What the task requires
Pick out all lines in the listing holding the string "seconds" and copy them.

Materials provided

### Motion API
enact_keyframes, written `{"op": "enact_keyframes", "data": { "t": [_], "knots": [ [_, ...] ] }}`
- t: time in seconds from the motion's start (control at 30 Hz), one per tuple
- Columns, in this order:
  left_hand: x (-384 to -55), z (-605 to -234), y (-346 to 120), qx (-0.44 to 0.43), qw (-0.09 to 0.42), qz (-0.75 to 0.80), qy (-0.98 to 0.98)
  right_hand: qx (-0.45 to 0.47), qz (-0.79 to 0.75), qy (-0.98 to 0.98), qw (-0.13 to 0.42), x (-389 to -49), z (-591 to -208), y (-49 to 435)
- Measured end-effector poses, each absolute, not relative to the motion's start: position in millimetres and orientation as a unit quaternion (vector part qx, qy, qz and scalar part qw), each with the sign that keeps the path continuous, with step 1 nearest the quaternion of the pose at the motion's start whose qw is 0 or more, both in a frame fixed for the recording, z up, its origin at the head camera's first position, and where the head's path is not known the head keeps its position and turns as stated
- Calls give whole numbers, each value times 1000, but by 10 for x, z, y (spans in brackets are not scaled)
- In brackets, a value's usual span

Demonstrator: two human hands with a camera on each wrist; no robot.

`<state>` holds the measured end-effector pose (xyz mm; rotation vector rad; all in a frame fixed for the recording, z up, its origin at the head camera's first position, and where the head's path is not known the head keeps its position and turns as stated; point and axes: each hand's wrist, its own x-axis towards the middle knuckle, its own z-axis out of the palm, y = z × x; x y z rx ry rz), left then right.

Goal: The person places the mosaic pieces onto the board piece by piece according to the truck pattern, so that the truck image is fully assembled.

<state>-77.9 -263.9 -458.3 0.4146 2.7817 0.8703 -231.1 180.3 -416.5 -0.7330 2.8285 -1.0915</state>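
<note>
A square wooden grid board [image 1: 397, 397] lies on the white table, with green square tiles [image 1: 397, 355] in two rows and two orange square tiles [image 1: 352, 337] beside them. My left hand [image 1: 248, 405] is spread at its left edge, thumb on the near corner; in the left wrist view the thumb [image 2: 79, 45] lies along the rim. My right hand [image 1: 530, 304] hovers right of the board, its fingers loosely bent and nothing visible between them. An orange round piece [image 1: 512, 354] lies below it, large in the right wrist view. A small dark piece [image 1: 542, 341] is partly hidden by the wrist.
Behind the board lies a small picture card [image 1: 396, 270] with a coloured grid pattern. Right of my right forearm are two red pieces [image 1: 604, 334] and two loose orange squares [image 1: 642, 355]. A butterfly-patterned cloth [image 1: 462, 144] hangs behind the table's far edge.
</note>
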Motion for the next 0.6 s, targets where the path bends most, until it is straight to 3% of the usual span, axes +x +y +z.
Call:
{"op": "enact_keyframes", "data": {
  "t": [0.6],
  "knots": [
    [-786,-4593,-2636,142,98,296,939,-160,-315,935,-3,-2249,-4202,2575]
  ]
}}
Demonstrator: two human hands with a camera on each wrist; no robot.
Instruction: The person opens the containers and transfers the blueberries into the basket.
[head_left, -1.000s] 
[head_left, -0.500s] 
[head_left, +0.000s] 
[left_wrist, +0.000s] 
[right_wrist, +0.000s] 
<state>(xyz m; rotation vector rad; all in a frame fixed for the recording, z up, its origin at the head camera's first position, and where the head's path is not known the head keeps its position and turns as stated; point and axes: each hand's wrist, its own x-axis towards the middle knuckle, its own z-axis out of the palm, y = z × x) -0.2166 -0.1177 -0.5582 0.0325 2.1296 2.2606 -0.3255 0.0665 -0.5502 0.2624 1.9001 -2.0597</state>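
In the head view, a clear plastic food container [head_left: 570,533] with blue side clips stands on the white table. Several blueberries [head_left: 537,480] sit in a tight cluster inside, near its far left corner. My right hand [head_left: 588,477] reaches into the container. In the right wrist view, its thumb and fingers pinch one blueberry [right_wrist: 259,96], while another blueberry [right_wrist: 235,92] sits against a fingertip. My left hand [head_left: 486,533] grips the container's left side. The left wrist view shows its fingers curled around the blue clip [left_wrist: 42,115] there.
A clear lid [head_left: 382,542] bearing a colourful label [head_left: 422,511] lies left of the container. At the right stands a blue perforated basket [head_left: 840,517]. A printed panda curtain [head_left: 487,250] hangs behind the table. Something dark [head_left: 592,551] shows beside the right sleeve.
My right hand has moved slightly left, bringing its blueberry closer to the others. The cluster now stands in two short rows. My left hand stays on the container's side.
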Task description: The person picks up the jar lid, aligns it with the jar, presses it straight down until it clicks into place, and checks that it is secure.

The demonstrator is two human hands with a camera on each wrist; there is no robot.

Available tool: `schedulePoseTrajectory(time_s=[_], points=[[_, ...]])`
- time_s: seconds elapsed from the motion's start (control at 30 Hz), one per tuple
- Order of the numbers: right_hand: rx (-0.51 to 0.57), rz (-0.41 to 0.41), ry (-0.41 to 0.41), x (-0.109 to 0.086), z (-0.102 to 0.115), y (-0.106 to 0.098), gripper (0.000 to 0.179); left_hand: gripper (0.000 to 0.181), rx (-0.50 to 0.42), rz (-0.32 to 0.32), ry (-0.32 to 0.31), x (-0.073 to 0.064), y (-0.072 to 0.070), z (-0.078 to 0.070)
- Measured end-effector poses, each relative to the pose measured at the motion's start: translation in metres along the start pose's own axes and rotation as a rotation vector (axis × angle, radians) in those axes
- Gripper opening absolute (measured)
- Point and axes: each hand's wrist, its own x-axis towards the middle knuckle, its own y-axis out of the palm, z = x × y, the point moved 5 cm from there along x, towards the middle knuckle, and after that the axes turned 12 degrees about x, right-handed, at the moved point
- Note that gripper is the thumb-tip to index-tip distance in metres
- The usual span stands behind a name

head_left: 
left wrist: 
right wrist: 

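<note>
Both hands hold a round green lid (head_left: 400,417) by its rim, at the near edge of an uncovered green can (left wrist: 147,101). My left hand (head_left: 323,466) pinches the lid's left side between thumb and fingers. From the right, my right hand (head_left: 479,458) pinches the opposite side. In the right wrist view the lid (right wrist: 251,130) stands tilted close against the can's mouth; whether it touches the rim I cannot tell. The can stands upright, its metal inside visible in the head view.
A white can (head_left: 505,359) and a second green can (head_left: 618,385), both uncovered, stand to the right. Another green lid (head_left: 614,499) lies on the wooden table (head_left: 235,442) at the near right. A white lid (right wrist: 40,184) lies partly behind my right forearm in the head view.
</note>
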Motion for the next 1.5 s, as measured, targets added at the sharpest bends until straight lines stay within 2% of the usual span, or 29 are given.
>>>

Written response
- t: time in seconds from the motion's start (control at 30 Hz), one per tuple
- time_s: seconds elapsed from the motion's start (control at 30 Hz), one per tuple

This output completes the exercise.